# WORK ITEM
Your output should be an exact copy of the records, with no pictures in it.

+ + +

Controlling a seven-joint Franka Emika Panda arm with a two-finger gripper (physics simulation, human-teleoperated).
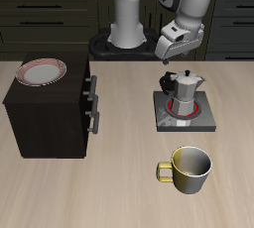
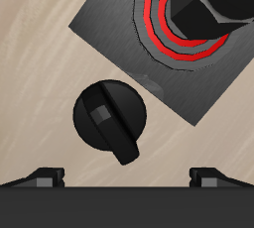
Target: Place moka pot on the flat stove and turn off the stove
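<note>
Moka pot (image 1: 186,90) on stove (image 1: 201,120); wrist shows knob (image 2: 109,116).

Light wooden table (image 1: 109,187) before dark kitchen cabinets (image 1: 50,19) behind.

The moka pot (image 1: 185,92), silver and faceted with a narrow waist and dark side handle, stands upright on the flat stove (image 1: 198,120), inside its glowing red ring (image 2: 171,37). The stove's black knob (image 2: 109,117) sits at its back edge, toward the table's rear.
</note>
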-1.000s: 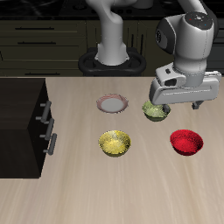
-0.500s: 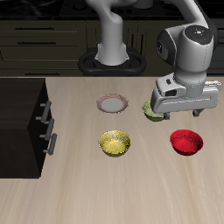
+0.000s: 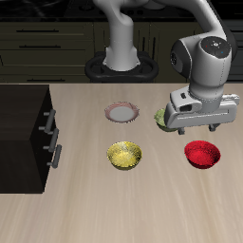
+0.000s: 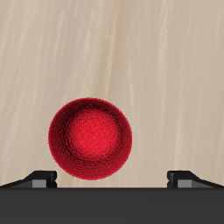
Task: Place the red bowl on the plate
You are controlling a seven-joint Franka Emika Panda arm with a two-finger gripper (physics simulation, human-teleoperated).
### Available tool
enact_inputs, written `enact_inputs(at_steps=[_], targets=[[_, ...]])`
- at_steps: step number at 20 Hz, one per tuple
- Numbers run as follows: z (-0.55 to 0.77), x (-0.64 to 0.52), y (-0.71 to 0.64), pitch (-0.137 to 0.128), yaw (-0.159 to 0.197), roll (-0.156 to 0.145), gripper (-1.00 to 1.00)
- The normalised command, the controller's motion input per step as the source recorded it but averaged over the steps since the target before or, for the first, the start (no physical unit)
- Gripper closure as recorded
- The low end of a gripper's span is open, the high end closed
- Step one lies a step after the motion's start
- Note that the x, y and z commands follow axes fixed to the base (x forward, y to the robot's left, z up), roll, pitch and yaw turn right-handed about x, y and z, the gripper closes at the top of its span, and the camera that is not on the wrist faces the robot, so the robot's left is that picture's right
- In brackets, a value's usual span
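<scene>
The plate (image 3: 120, 112) sits at twelve o'clock from the yellow bowl (image 3: 124, 155). Only a sliver of the green bowl (image 3: 160, 117) shows behind the gripper (image 3: 196, 121). The red bowl (image 3: 202, 154) rests on the table (image 3: 142, 204) at about three o'clock from the yellow bowl, well apart from the plate, directly under the gripper.

It looks rigid, light and glossy, so probably slippery; pinching the thin rim, one finger inside and one outside, seems the surest hold. In the wrist view the red bowl (image 4: 91, 139) shows whole, its inside textured. The fingers (image 4: 39, 178) are spread wide and empty, only their tips visible. The exterior view hides them behind the gripper body.
</scene>
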Motion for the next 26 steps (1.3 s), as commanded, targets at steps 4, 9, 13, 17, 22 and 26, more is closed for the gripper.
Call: enact_inputs(at_steps=[4,9,13,17,22,26], targets=[[-0.08,0.00,-0.11,0.003,-0.002,-0.025,-1.00],[-0.12,-0.01,-0.05,0.010,0.003,-0.014,-1.00],[-0.17,0.04,-0.15,0.000,0.018,-0.033,-1.00],[-0.11,-0.01,-0.01,-0.014,0.010,-0.004,-1.00],[-0.15,0.00,-0.04,-0.015,-0.020,-0.004,-1.00],[-0.08,0.00,-0.04,-0.017,-0.020,-0.005,-1.00]])
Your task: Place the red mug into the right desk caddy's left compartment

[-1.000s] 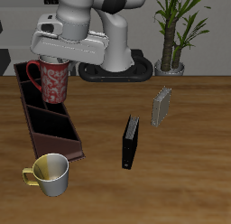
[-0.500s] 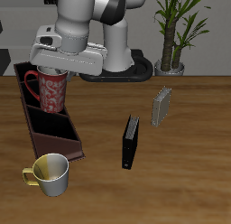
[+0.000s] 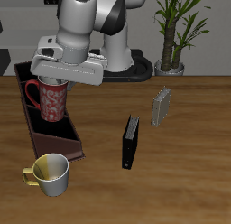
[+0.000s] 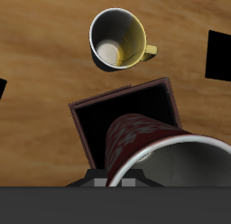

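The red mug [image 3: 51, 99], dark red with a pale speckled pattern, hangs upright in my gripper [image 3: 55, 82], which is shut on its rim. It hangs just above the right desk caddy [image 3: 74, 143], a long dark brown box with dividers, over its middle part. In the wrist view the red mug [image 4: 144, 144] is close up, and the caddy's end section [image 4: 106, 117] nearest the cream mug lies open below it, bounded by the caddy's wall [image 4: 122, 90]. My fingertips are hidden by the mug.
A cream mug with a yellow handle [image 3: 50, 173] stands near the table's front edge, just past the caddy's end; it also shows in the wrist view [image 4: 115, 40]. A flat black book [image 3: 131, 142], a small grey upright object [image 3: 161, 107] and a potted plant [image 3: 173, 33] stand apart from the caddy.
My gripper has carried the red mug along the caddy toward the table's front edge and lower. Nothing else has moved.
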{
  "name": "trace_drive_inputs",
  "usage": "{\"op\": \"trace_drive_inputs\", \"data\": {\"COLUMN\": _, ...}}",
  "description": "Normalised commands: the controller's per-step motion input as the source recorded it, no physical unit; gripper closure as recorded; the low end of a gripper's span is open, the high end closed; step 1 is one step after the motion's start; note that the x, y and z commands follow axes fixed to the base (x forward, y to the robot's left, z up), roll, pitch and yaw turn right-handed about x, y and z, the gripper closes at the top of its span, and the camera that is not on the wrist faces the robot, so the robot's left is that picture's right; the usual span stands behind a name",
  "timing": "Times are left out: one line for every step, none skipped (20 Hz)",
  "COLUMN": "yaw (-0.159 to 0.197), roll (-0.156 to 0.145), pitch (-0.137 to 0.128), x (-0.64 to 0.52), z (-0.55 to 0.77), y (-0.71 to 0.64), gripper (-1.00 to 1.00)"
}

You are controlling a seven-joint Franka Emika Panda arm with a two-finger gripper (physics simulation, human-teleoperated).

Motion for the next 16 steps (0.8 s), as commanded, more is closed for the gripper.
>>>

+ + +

# RESPONSE AREA
Controlling a seven-joint Franka Emika Panda arm with a two-finger gripper (physics simulation, human-teleoperated).
Target: Place moka pot on the flat stove and turn off the stove
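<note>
Moka pot (image 1: 186,90) on stove (image 1: 201,120); wrist shows knob (image 2: 109,116).

Light wooden table (image 1: 109,187) before dark kitchen cabinets (image 1: 50,19) behind.

The moka pot (image 1: 185,92), silver and faceted with a narrow waist and dark side handle, stands upright on the flat stove (image 1: 198,120), inside its glowing red ring (image 2: 171,37). The stove's black knob (image 2: 109,117) sits at its back edge, toward the table's rear.
</note>
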-1.000s: 
-0.500s: 
+0.000s: 
+0.000s: 
Task: Place the red bowl on the plate
You are controlling a seven-joint Franka Emika Panda arm with a two-finger gripper (physics simulation, human-teleoperated).
### Available tool
enact_inputs, written `enact_inputs(at_steps=[_], targets=[[_, ...]])`
- at_steps: step number at 20 Hz, one per tuple
- Numbers run as follows: z (-0.55 to 0.77), x (-0.64 to 0.52), y (-0.71 to 0.64), pitch (-0.137 to 0.128), yaw (-0.159 to 0.197), roll (-0.156 to 0.145), gripper (-1.00 to 1.00)
- The normalised command, the controller's motion input per step as the source recorded it but averaged over the steps since the target before or, for the first, the start (no physical unit)
- Gripper closure as recorded
- The low end of a gripper's span is open, the high end closed
- Step one lies a step after the motion's start
- Note that the x, y and z commands follow axes fixed to the base (x forward, y to the robot's left, z up), roll, pitch and yaw turn right-handed about x, y and z, the gripper closes at the top of its span, and the camera that is not on the wrist faces the robot, so the robot's left is that picture's right
- In brackets, a value's usual span
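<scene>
The plate (image 3: 120, 112) sits at twelve o'clock from the yellow bowl (image 3: 124, 155). Only a sliver of the green bowl (image 3: 160, 117) shows behind the gripper (image 3: 196, 121). The red bowl (image 3: 202, 154) rests on the table (image 3: 142, 204) at about three o'clock from the yellow bowl, well apart from the plate, directly under the gripper.

It looks rigid, light and glossy, so probably slippery; pinching the thin rim, one finger inside and one outside, seems the surest hold. In the wrist view the red bowl (image 4: 91, 139) shows whole, its inside textured. The fingers (image 4: 39, 178) are spread wide and empty, only their tips visible. The exterior view hides them behind the gripper body.
</scene>
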Motion for the next 26 steps (1.3 s), as commanded, targets at steps 4, 9, 13, 17, 22 and 26, more is closed for the gripper.
Call: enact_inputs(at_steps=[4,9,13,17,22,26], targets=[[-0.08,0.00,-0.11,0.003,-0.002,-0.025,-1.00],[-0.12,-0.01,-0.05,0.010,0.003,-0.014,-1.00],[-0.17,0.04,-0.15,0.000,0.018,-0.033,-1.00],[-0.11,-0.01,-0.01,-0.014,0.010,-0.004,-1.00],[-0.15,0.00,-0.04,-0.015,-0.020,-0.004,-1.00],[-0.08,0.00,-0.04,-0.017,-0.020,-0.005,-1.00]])
Your task: Place the red mug into the right desk caddy's left compartment

[-1.000s] 
[-0.500s] 
[+0.000s] 
[+0.000s] 

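The red mug [image 3: 51, 99], dark red with a pale speckled pattern, hangs upright in my gripper [image 3: 55, 82], which is shut on its rim. It hangs just above the right desk caddy [image 3: 74, 143], a long dark brown box with dividers, over its middle part. In the wrist view the red mug [image 4: 144, 144] is close up, and the caddy's end section [image 4: 106, 117] nearest the cream mug lies open below it, bounded by the caddy's wall [image 4: 122, 90]. My fingertips are hidden by the mug.
A cream mug with a yellow handle [image 3: 50, 173] stands near the table's front edge, just past the caddy's end; it also shows in the wrist view [image 4: 115, 40]. A flat black book [image 3: 131, 142], a small grey upright object [image 3: 161, 107] and a potted plant [image 3: 173, 33] stand apart from the caddy.
My gripper has carried the red mug along the caddy toward the table's front edge and lower. Nothing else has moved.
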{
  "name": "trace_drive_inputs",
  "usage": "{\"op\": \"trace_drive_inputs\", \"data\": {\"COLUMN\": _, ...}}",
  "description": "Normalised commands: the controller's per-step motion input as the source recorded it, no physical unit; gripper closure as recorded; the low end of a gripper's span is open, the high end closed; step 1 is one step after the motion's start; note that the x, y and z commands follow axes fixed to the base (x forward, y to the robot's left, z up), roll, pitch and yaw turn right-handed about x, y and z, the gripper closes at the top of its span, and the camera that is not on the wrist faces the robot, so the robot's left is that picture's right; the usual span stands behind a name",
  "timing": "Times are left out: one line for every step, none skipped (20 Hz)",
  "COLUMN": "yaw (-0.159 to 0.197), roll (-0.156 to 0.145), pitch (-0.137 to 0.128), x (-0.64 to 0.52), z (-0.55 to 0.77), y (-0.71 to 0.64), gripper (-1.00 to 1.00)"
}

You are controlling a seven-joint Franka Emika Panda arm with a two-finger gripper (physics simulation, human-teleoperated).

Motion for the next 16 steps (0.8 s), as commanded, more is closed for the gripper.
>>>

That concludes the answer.